Synthesis on forward kinematics problem algebraic modeling for the planar parallel manipulator: displacement-based equation systems

Abstract

Based on a proven exact method which solves the forward kinematics problem (FKP) this article investigates the FKP formulation specifically applied to planar parallel manipulators. It focuses on the displacement-based equation systems. The majority of planar tripods can modeled by the 3-RPR parallel manipulator, which is a tripod constituted by a fixed base and a triangular mobile platform attached to three kinematics chains with linear (prismatic) actuators located between two revolute joints. In order to implement the algebraic method, the parallel manipulator kinematics are formulated as polynomial equation systems where the number of equations is equal to or exceeds the number of unknowns.
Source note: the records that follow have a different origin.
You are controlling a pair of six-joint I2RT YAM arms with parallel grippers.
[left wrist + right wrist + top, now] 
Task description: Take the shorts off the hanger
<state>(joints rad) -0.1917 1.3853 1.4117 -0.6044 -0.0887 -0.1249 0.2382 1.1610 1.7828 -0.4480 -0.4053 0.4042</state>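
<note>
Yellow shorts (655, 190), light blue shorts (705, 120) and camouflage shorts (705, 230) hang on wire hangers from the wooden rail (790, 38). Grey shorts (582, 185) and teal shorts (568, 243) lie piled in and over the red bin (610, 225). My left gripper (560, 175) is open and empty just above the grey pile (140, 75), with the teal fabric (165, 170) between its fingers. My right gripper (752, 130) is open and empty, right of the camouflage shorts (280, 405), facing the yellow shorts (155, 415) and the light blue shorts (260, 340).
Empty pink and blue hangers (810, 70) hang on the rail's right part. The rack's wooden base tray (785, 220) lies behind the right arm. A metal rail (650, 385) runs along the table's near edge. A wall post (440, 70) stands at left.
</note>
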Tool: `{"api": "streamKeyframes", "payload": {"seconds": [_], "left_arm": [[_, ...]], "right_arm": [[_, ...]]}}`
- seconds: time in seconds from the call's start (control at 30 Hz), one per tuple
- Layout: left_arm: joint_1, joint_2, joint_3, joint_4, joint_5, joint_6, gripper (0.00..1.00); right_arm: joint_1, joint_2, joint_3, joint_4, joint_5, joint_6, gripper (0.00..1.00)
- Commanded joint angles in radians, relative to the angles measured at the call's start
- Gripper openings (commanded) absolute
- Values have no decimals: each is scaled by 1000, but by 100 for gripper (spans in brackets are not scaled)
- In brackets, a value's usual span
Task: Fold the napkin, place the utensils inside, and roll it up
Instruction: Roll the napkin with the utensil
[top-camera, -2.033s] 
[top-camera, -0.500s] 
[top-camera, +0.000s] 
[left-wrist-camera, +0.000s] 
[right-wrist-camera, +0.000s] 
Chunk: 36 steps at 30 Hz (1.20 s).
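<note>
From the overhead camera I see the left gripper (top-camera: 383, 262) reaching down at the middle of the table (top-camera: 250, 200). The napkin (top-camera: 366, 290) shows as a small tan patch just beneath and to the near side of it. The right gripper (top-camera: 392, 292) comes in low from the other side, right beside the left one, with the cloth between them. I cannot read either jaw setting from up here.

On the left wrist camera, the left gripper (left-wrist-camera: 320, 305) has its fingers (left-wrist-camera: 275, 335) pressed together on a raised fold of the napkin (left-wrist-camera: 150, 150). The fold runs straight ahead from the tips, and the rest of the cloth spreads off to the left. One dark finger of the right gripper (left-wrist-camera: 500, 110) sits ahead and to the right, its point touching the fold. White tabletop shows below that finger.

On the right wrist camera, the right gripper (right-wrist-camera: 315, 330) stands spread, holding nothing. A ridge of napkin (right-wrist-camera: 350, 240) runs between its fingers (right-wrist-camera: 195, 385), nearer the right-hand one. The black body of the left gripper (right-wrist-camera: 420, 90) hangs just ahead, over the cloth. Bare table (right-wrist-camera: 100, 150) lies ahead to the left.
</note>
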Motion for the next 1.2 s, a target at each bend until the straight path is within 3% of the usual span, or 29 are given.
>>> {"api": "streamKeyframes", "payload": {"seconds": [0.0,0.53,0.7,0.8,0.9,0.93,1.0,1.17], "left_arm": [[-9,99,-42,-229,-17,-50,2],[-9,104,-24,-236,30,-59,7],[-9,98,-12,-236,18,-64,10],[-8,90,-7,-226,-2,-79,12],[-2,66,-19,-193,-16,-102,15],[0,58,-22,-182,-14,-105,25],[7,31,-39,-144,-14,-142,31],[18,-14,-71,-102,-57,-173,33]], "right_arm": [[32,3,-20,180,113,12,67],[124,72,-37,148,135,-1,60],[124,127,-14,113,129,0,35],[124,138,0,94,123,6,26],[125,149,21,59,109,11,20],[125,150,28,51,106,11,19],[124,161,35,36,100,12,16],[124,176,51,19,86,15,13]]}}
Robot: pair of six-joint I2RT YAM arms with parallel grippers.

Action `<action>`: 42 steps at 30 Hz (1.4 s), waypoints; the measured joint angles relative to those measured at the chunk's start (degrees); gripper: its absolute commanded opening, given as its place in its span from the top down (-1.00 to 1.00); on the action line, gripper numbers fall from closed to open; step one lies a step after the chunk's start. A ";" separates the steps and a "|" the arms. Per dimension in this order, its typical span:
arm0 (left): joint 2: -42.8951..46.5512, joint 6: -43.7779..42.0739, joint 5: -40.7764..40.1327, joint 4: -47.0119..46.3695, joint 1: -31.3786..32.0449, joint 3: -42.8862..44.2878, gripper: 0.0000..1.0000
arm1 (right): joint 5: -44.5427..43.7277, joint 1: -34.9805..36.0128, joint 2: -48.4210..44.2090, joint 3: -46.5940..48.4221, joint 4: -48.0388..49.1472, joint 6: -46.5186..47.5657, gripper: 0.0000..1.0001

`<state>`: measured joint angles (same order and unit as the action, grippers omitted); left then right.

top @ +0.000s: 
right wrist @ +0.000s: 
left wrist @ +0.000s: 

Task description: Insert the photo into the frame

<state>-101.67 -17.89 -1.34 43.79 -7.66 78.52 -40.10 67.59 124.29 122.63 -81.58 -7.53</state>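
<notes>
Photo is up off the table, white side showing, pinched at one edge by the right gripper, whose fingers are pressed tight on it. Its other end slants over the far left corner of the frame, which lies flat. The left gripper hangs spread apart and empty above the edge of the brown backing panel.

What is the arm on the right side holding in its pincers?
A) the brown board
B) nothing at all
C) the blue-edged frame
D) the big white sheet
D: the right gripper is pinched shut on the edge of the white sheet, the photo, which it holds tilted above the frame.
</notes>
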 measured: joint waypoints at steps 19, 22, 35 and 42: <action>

Three geometrical formulations are derived to model the difficult FKP. The selected proven algebraic method uses Gröbner bases from which it constructs an equivalent univariate system. Then, the real roots are isolated using this last system. Each real solution exactly corresponds to one manipulator assembly mode, which is also called a manipulator posture. The FKP resolution of the planar 3-RPR parallel manipulator outputs six complex solutions which become a proven real solution number upper bound. In several typical examples, the resolution performances (computation times and memory usage) are given. It is then possible to compare the models and to reject one. Moreover, a number of real solutions are obtained and the corresponding postures drawn. The algebraic method is exact and produces certified results.